Work item
Once you reach the line containing "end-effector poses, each" in the entries below, write out that line and each one after it down to the line containing "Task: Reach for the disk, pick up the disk", exactly and with nothing added.

== Data shown ==

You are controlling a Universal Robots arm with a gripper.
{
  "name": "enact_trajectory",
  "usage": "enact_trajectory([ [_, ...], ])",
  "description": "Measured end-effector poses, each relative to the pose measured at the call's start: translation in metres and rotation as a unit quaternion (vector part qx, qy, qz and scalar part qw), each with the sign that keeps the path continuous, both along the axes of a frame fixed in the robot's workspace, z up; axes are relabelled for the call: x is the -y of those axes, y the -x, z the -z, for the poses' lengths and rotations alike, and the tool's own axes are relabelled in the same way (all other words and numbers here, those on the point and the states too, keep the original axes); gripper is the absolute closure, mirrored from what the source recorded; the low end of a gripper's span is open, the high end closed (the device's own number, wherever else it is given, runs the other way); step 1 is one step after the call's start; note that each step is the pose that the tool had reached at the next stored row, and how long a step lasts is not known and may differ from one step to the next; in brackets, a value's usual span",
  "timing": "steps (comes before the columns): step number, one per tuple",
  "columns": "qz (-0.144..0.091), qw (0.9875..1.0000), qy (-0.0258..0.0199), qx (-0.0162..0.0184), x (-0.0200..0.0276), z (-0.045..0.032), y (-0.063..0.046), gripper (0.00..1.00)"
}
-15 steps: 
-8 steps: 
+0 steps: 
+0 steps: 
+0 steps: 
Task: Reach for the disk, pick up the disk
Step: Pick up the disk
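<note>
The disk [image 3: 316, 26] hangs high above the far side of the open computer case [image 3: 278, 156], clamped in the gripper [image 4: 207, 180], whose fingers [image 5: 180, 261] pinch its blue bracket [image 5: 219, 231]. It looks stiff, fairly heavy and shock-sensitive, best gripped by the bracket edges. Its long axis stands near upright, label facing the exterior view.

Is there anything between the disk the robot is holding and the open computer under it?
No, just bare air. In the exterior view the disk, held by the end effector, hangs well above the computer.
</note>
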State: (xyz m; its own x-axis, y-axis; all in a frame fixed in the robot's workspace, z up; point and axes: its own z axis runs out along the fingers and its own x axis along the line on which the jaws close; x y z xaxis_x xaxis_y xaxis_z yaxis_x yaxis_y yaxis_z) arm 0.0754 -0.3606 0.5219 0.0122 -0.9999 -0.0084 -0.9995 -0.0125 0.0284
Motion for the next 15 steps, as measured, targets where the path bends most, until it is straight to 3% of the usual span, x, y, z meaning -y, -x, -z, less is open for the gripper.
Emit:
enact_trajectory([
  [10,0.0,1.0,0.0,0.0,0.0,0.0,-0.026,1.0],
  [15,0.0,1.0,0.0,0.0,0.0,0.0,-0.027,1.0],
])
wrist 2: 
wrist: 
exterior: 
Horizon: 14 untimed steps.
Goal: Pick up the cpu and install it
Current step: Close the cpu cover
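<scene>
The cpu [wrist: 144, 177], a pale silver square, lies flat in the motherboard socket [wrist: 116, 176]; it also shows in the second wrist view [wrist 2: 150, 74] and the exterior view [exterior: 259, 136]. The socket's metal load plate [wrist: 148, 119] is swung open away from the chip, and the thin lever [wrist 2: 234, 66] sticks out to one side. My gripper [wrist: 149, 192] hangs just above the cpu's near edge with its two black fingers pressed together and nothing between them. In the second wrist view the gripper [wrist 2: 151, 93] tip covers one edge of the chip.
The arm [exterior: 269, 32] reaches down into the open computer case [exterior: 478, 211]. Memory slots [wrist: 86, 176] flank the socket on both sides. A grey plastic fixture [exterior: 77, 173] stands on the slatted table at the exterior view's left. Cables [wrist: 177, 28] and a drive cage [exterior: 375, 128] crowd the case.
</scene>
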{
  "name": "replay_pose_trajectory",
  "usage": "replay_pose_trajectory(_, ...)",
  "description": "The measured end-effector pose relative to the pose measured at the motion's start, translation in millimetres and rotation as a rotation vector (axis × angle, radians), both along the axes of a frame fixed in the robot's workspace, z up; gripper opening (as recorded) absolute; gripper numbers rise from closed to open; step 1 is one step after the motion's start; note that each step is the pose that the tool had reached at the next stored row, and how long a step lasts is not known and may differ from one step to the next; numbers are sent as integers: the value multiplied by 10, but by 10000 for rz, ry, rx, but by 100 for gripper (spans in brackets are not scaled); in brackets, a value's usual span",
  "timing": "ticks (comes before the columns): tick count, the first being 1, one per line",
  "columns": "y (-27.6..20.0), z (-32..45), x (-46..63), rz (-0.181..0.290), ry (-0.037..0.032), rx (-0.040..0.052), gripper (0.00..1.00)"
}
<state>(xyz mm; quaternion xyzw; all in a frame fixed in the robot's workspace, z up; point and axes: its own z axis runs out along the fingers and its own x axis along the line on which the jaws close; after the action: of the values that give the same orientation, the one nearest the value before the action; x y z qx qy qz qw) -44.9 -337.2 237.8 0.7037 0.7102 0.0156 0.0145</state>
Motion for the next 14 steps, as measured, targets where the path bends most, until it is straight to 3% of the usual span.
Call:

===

Answer for the task
  "description": "Measured end-effector poses, each relative to the pose measured at the call's start: translation in metres and rotation as a unit quaternion (vector part qx, qy, qz and scalar part qw), each with the sign that keeps the path continuous, both along the axes of a frame fixed in the robot's workspace, z up; axes are relabelled for the call: x is the -y of those axes, y the -x, z the -z, for the poses' lengths and rotations alike, and the tool's own axes are relabelled in the same way (all other words and numbers here, those on the point and the states too, keep the original axes); gripper is the absolute closure, mirrored from what the source recorded; the low end of a gripper's span is open, the high end closed (the device's own number, wherever else it is given, runs the other way); step 1 is one step after the call's start; note that each step is the pose that the tool had reached at the next stored row, and how long a step lasts is not known and may differ from one step to the next; in brackets, a value's usual span",
  "timing": "steps (comes before the columns): step number, one per tuple",
  "columns": "qz (-0.144..0.091), qw (0.9875..1.0000), qy (-0.0258..0.0199), qx (-0.0162..0.0184), x (-0.0200..0.0276), z (-0.045..0.032), y (-0.063..0.046), gripper (0.00..1.00)"
}
-15 steps: 
-8 steps: 
+0 steps: 
+0 steps: 
+0 steps: 
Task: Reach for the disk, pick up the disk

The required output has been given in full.